*** Block opens ***

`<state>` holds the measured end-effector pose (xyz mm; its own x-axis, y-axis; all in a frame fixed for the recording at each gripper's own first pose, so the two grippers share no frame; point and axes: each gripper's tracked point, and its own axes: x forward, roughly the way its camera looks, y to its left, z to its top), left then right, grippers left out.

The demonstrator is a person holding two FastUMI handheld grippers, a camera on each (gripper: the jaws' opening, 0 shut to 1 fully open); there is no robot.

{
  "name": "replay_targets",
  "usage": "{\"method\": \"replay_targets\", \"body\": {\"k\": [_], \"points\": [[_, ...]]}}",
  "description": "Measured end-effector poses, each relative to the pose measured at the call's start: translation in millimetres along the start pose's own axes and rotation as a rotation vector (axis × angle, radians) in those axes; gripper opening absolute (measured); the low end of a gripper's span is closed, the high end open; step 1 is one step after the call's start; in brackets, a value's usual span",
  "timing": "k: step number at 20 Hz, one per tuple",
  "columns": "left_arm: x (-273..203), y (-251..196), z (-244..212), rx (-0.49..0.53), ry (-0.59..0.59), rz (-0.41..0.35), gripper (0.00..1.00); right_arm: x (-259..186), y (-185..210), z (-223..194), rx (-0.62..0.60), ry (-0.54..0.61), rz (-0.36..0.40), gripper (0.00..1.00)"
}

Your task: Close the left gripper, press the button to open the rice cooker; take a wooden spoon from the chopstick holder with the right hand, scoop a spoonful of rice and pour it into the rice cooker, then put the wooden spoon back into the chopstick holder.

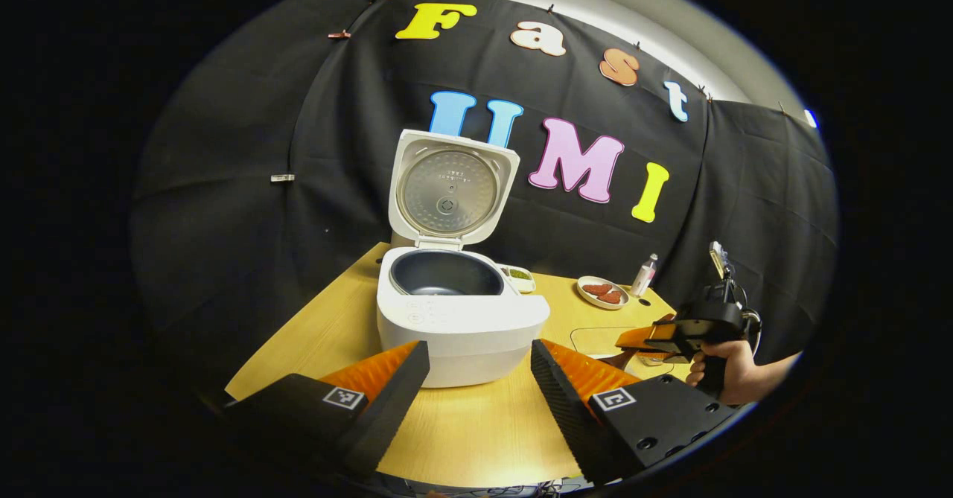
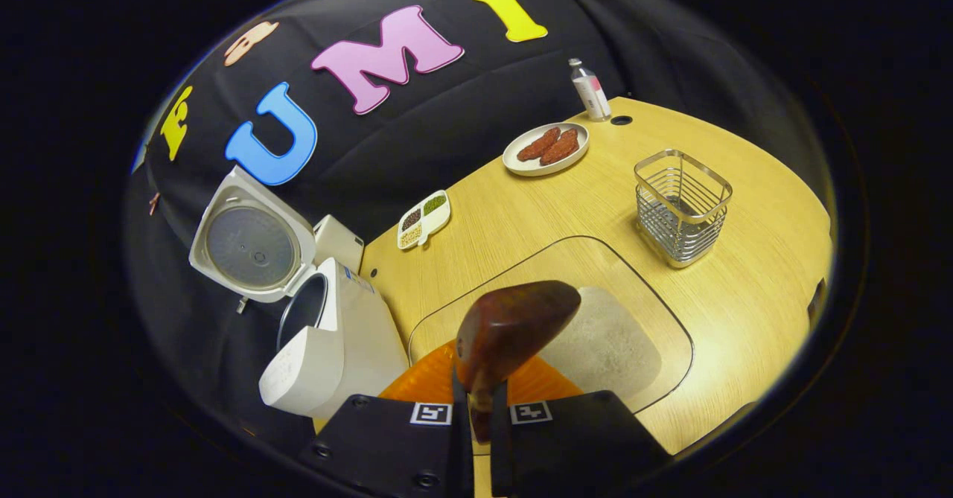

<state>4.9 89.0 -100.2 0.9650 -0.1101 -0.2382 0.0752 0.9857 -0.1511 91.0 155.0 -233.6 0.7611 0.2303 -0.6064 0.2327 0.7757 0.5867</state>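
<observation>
The rice cooker (image 1: 461, 312) stood open. The right gripper (image 2: 480, 401), clamped on the wooden spoon (image 2: 510, 330), hovered above the rice (image 2: 607, 345); scooping looked next. The left gripper (image 1: 476, 386) gaped empty.

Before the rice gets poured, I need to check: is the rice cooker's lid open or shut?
Open: the lid stands upright behind the rice cooker, baring the inner pot.

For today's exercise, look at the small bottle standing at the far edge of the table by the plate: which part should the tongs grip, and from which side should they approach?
Probably the straight body below the cap of the small bottle, with the tongs level. It stands upright, and its sides are parallel. Come from the open table side, since the booth wall is close behind it and the plate sits beside it.
</observation>
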Motion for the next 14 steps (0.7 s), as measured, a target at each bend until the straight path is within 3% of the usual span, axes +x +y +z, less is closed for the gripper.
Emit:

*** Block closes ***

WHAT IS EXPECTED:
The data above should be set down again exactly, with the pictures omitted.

RESPONSE FOR THIS EXERCISE:
`<state>` holds the measured end-effector pose (xyz mm; its own x-axis, y-axis; all in a frame fixed for the recording at each gripper's own first pose, so the two grippers share no frame; point and axes: each gripper's tracked point, and its own axes: x forward, roughly the way its camera looks, y to its left, z to its top), left then right, grippers left out.

The demonstrator is a person holding two FastUMI handheld grippers, a camera on each (gripper: the jaws' opening, 0 shut to 1 fully open); there is no robot.

{
  "name": "replay_targets",
  "usage": "{\"method\": \"replay_targets\", \"body\": {\"k\": [_], \"points\": [[_, ...]]}}",
  "description": "Measured end-effector poses, each relative to the pose measured at the call's start: translation in millimetres along the start pose's own axes and rotation as a rotation vector (axis × angle, radians) in those axes; gripper opening absolute (measured); the low end of a gripper's span is closed, the high end open; step 1 is one step after the call's start; in brackets, a value's usual span",
  "timing": "k: step number at 20 Hz, one per tuple",
  "columns": "left_arm: x (-273..203), y (-251..196), z (-244..212), rx (-0.49..0.53), ry (-0.59..0.59), rz (-0.41..0.35), gripper (0.00..1.00); right_arm: x (-259..186), y (-185..210), z (-223..194), rx (-0.62..0.60), ry (-0.54..0.61), rz (-0.36..0.40), gripper (0.00..1.00)"
}

Your task: Close the left gripper, press the button to open the rice cooker; take a wooden spoon from the chopstick holder with the right hand, scoop a spoonful of rice and pour it into the rice cooker, then put the wooden spoon back into the chopstick holder.


<state>4.9 89.0 -100.2 0.9650 -0.1101 -0.2382 0.0752 0.9857 -0.1511 91.0 155.0 -233.6 0.7611 0.2303 -0.6064 0.2327 0.7757 0.5867</state>
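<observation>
The rice cooker (image 1: 461, 312) stood open. The right gripper (image 2: 480, 401), clamped on the wooden spoon (image 2: 510, 330), hovered above the rice (image 2: 607, 345); scooping looked next. The left gripper (image 1: 476, 386) gaped empty.

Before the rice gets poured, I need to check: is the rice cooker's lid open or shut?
Open: the lid stands upright behind the rice cooker, baring the inner pot.

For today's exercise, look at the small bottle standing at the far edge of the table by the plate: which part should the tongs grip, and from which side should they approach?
Probably the straight body below the cap of the small bottle, with the tongs level. It stands upright, and its sides are parallel. Come from the open table side, since the booth wall is close behind it and the plate sits beside it.
</observation>
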Motion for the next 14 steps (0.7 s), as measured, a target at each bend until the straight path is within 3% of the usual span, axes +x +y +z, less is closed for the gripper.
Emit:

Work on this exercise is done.